Among the insights the toolkit will offer is how to sell the adoption of standards to higher management, and how to calculate return on investment.
One thing the guide does not contain, however, is an estimate of the initial investment required. The implementation work group is still studying that issue.
Hospital focus
It will be quite a leap to go from 1 percent or 2 percent of hospitals using standards to 100 percent participation, but Sargent sees the industry making dramatic headway by the end of this year.
However, progress will not be uniform because each standard will need to be implemented differently. For the GLN, GPOs are already working very closely with hospitals, Sargent notes. But it will be up to hospitals to take the lead in switching to the new GTIN product identifiers. “Manufacturers, distributors and GPOs are looking to providers to drive adoption, Sargent says.

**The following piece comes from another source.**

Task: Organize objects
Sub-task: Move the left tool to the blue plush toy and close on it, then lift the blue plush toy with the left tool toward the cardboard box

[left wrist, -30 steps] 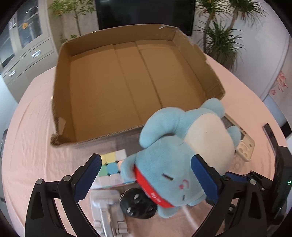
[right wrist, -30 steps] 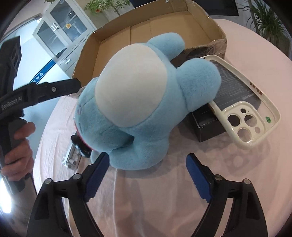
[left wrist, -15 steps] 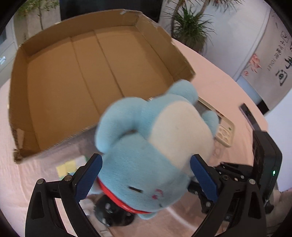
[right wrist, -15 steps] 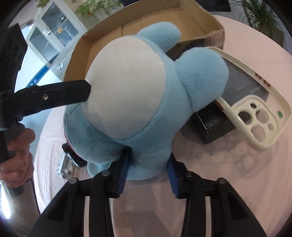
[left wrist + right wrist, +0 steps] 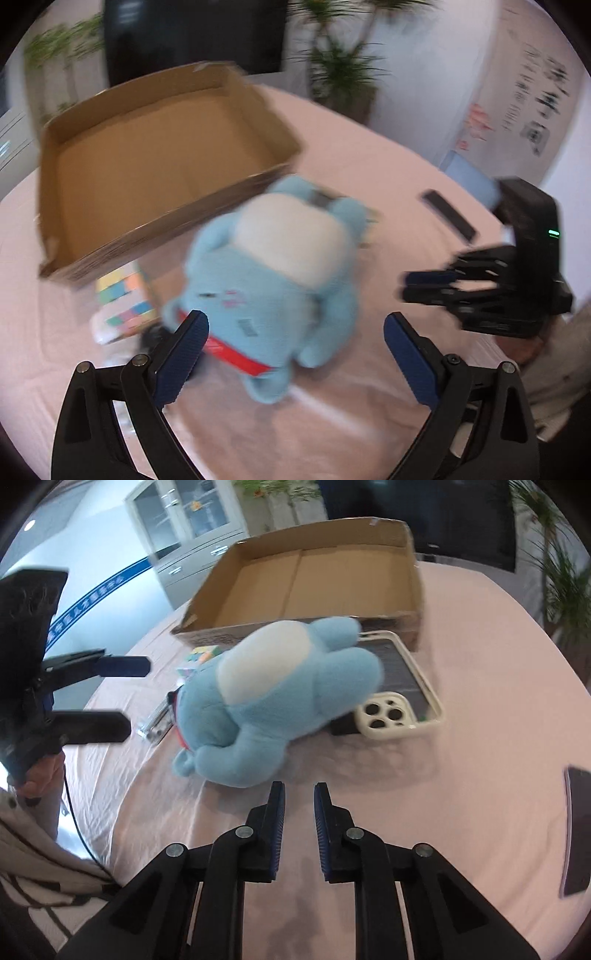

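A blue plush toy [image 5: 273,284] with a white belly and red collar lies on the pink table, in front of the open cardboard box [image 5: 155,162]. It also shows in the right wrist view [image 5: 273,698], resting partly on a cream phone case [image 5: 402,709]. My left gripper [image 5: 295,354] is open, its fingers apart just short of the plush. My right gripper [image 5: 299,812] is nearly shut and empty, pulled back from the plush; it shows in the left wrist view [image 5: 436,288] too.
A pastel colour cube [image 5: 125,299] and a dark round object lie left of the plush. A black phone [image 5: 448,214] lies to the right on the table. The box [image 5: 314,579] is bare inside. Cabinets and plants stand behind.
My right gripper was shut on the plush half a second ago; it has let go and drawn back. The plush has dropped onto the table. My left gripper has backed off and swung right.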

That, Harrison maintains, is why hospitals need to start taking the lead.
“We’re talking about improving the supply chain for health care,” he explains. “We need to involve the end users. When we work on standards, the end user is as important as the manufacturer. If a manufacturer puts on a bar code for Wal-Mart and Wal-Mart has no interest, it will give up. Hospitals are the same. The hospitals have got to be using the system, or we’re doing it for nothing.” For that reason, he says, the focus of GS1 Healthcare US is now on implementation.
Black says his company and others are ready to go, but need a final push from hospitals. “Although the standards are well developed, there will be some subtle nuances that will differ from using these standards in other industries,” he notes. “Also, providers need to influence the pace of adoption. In other industries the customer dictates the pace of adoption when standards are implemented. For example, it is virtually impossible for a manufacturer to make use of GLNs until health care providers have assigned a specific GLN to all of their ship-to locations.”
Sargent adds, “We’re 30 years behind the grocery industry. It’s time to get this done.”
Paula DeJohn is a freelance writer based in Denver.
This article first appeared in the July 2008 issue of Materials Management in Health Care.